Chevrolet's Engineering Department knew this was coming, so after a few months in the dyno lab, they countered with a brand-new "Police Cruiser" 348. It cost about $150 extra. It looked like a 280hp 348 (Tri-power induction), but it had a solid lifter high-performance camshaft (PN 3755946) and an 11.0:1 compression ratio. Horsepower was rated at 315 at 5,600 rpm. Its torque output rating was 356 at 3,600 rpm. With good numerical gearing and Positraction, acceleration was excellent. It took the extra torque and horsepower of the 315hp 348 to pull the extra weight of the engine and chassis. A good driver could do 0-60 in 7.2 seconds and run the quarter-mile in 15.0-15.2 seconds at 96-99 mph.
Records dictate that 1958 was an off-year saleswise for most manufacturers. Chevrolet's '58 car sales were 1,291,050. Of these, 784,667 were V-8-powered. That's 60 percent. Actual RPO engine sales were said to be lost in a fire decades ago. We estimated total 348 engine production at 30,000 with the 315-horsepower version at 1,000. Very few remain today.
Overall '59 sales increased 264,000 to come within 34,000 of record '57 totals. The '59 Chevrolet was a total redesign from 1958. It was the largest ever Chevrolet car built to date, and most people actually liked it. Those who did not called it the ugliest car ever built. Nonsense. Its styling was certainly controversial, but most thought it was right on the money for the times. After all, Chief Stylist Harley Earl loved fins. So did most of America. The '59 Chevrolet has forever been known as the "Bat Wing" car due to its rear fender and taillight configuration. Where I grew up in northern Illinois, there were about 15 known hot '59 Chevys who raced each other for bragging rights. Because their cars were their daily transportation, few ever went to the drags for fear of breaking. But many others did, and no one ever broke anything.
For model year 1959, seven 348 engines were offered. We do not recall any replacing another. Dealers heatedly dictated that Chevrolet get back into the performance arena. As just mentioned, Chevrolet engineers delivered, big time. All the new 348s had a compression ratio between 11.0:1-11.25:1. All had a solid lifter performance camshaft. The four-barrel engines produced 300, 305, and 320 horsepower. Then in February 1960, an even more powerful 335hp Tri-power 348 was introduced. It was similar to the 315hp Tri-power engine but had 11.25:1 compression and a camshaft with more duration and valve lift. We estimate total 348 production at 40,000. Solid lifter versions: 8,000. Few remain today.

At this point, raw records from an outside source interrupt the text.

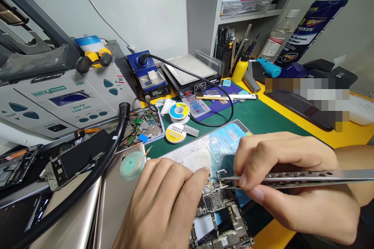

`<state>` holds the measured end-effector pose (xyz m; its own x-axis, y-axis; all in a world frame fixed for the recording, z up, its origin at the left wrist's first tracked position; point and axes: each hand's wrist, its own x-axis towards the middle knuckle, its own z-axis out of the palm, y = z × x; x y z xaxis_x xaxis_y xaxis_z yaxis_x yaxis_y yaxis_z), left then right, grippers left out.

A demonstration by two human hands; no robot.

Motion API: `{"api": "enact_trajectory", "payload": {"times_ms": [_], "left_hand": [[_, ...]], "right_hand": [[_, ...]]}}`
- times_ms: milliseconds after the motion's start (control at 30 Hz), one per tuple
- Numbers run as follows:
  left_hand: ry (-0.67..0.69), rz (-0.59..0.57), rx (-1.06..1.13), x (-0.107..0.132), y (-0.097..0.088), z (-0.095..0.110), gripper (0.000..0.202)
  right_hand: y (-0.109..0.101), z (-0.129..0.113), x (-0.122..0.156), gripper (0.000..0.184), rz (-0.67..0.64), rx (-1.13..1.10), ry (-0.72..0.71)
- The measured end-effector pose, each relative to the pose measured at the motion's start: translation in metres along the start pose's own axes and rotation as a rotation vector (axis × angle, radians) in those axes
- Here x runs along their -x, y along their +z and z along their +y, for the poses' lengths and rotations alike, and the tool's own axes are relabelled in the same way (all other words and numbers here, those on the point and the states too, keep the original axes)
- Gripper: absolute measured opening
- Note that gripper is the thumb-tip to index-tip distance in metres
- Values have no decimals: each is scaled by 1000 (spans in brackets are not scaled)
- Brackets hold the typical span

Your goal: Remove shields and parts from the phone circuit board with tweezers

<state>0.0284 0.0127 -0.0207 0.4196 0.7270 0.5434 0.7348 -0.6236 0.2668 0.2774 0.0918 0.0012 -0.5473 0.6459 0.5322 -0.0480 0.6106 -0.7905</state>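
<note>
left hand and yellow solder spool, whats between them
In the head view, only a strip of green work mat lies between the left hand and the yellow solder spool.

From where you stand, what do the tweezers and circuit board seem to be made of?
The tweezers look like stainless steel: grey, satin metal with a soft sheen along the perforated arms. The circuit board is probably fibreglass laminate, judging by its thin, rigid look, though components and shiny metal shields cover most of it.

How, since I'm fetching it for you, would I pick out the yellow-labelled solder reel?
On the green bench mat, look just beyond the left hand. The reel lies flat, yellow label up, unlike the blue-ringed reel right behind it.
</note>
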Motion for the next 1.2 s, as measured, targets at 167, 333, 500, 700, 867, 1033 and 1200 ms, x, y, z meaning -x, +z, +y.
{"api": "enact_trajectory", "payload": {"times_ms": [167, 333, 500, 700, 867, 1033, 1200], "left_hand": [[14, -6, -5, 2, 0, -1, 40], [5, -29, -22, 1, -1, 1, 42], [13, -38, -21, -1, -2, 2, 43], [17, -36, -28, 0, -2, 0, 44], [32, 4, -39, 1, -1, 0, 51], [-21, 83, -95, -19, 5, 5, 65], [-14, 93, -103, -24, 6, 4, 66]], "right_hand": [[0, 3, 2, 20, -9, -9, -20], [-1, 2, 4, 21, -27, 18, -24], [-1, 3, 6, 22, -28, 7, -28], [-4, 6, 7, 22, -66, 28, -37], [-4, 5, 7, 22, -89, 10, -46], [-5, 5, 9, 20, -95, 14, -59], [-7, 4, 9, 19, -109, 45, -60]]}}
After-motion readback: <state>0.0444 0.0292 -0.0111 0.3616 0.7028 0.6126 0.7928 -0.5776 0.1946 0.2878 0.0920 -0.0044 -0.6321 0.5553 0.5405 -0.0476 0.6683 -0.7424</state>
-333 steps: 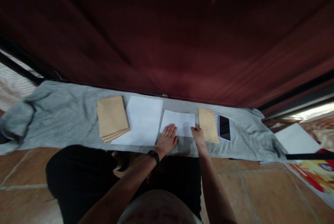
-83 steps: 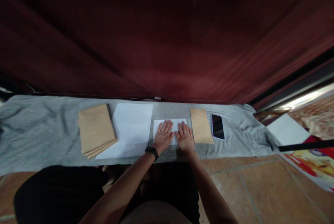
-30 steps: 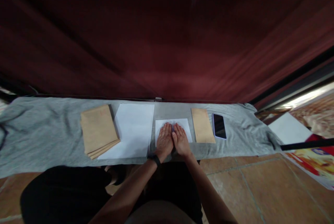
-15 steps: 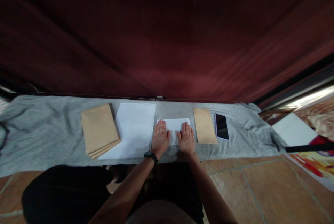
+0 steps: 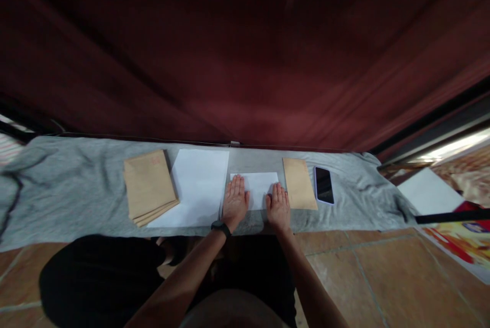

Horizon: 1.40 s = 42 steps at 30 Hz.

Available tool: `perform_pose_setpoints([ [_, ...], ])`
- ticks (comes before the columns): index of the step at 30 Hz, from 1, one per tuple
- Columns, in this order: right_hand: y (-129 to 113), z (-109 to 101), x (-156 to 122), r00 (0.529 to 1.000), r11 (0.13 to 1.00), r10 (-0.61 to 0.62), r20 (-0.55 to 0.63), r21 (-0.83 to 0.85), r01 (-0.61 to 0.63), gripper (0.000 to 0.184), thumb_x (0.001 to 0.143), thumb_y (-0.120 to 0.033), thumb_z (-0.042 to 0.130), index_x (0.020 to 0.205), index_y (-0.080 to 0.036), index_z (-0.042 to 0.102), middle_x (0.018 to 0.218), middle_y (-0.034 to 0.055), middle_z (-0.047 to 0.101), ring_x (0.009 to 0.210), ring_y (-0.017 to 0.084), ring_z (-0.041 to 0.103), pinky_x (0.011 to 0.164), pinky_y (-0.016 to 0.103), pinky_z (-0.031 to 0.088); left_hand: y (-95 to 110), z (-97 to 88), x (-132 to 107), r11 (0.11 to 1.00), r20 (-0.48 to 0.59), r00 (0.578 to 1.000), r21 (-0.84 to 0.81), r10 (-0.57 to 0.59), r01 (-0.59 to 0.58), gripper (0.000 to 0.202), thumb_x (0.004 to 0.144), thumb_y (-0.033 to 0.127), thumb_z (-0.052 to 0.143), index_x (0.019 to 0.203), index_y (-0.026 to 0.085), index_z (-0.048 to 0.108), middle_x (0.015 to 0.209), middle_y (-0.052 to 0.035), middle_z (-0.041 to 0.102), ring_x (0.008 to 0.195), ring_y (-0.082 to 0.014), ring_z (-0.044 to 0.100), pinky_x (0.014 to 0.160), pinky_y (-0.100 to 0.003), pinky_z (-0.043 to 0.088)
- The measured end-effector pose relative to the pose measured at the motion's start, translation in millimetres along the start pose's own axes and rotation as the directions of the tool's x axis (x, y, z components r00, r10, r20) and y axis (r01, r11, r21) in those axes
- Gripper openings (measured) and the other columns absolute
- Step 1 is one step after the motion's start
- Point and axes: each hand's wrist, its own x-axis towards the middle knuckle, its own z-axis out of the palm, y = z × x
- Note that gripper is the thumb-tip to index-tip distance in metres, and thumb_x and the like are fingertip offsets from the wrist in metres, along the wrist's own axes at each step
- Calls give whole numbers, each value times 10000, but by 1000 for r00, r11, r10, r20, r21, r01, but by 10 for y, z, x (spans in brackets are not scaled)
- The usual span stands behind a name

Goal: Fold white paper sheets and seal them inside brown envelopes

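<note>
A small white sheet of paper point(image 5: 260, 185), perhaps folded, lies on the grey cloth between my hands. My left hand point(image 5: 235, 200) rests flat over its left edge, fingers stretched forward, a dark band on the wrist. Over the lower right corner lies my right hand point(image 5: 278, 208), also flat with fingers extended. A brown envelope point(image 5: 300, 183) is just right of that hand. Left of my left hand is large white paper point(image 5: 199, 187), partly under a stack of brown envelopes point(image 5: 150, 185).
A phone point(image 5: 324, 185) with a pale purple edge lies right of the single envelope. The grey cloth point(image 5: 76, 190) covers a long narrow surface. A dark red panel point(image 5: 245, 62) rises behind it. Tiled floor point(image 5: 344, 277) shows in front.
My right hand has slid slightly toward me and to the right along the paper. My left hand stays in nearly the same place. The view has shifted a little.
</note>
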Motion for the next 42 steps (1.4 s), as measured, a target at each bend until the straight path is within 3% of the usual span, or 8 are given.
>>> perform_pose_setpoints([
  [5,-61,-81,-63,971,962,-222,84,182,204,524,1049,-322,281,1537,-142,347,1551,132,424,1447,233,374,1170,477,333,225,-36,-291,981,90,977,-13,191,-191,608,989,285,342,1550,69,249,1604,-153,318,1510,-242,229,1237,-468,247],
  [8,-128,-105,-116,942,949,-295,161,169,268,509,1051,-341,298,1517,-163,396,1531,108,460,1433,223,398,1191,459,298,290,-32,-423,975,152,964,-9,220,-221,602,987,300,351,1537,64,285,1601,-149,330,1508,-231,234,1243,-435,228],
  [11,-138,-103,-155,954,965,-256,158,90,245,508,1055,-338,301,1514,-145,399,1546,119,435,1450,232,367,1191,450,287,259,-47,-471,976,168,962,4,215,-219,605,986,336,378,1518,53,321,1597,-168,331,1508,-251,233,1236,-440,233],
  [17,-67,-33,-208,988,988,-151,43,-25,152,561,1055,-363,317,1538,-77,323,1562,192,382,1457,277,342,1162,473,323,115,-116,-554,987,98,984,47,147,-152,737,987,497,404,1522,11,261,1590,-238,300,1511,-300,207,1219,-480,255],
  [23,-83,52,-228,1000,998,-18,-17,-61,17,614,1042,-411,329,1544,-58,301,1559,221,375,1432,332,370,1138,523,342,68,-128,-619,991,95,989,63,116,-122,804,970,548,412,1550,36,192,1604,-237,265,1515,-298,193,1225,-487,233],
  [42,-168,-1,-220,997,997,36,-62,-61,-40,587,1010,-374,400,1505,-61,371,1549,270,357,1415,371,373,1103,565,348,64,-109,-609,989,88,988,66,125,-131,759,963,505,421,1533,34,251,1608,-224,264,1512,-299,208,1223,-484,237],
])
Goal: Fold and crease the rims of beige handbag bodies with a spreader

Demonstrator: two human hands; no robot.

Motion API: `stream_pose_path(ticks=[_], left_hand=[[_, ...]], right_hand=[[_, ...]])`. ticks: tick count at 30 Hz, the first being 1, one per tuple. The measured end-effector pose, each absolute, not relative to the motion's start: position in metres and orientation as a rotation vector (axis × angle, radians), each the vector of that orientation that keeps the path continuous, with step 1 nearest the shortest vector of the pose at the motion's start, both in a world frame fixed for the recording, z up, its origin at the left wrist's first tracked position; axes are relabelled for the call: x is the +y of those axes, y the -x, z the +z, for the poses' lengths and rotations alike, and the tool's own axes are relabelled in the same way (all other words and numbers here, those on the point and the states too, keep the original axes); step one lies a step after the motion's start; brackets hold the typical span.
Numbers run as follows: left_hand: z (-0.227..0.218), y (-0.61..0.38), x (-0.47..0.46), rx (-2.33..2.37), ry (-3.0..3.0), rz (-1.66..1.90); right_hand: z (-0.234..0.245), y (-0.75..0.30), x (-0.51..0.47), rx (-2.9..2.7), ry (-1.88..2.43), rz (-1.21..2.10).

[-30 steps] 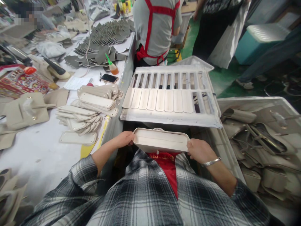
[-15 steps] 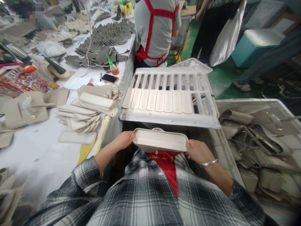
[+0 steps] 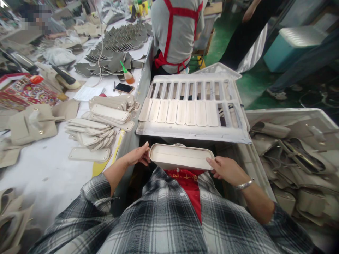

A fuel-injected 283 was also offered, but very few were sold; some estimate no more than 30. The only original car we know of was the late Johnny Loper's black Biscayne. The Super Chevy Hall of Famer installed tubular headers and drag raced it in the B/Gas class in Phoenix.
The 348's horsepower ratings were really on a roll. Chevy's high-performance truck engine was taking no prisoners. The great thing about the 1958-up Chevy cars was the coil-spring rear suspension. Rear wheelhop on launch was nil. The four-speed transmission shifted like a hot knife cutting through butter. The weak link on the 348 was its tiny exhaust manifolds. The cheapest '60 Chevy car base price was a whopping $4 (pun intended) more than the 1959. The hottest 348, RPO 593, was a scalding 350hp monster. It cost about $350 extra. Yes, the hottest 348 was now producing more than one horsepower per cubic inch, just like the hottest fuel-injected 283. We estimate total 348 production at 50,000. Solid lifter versions: 15,000. Few remain today.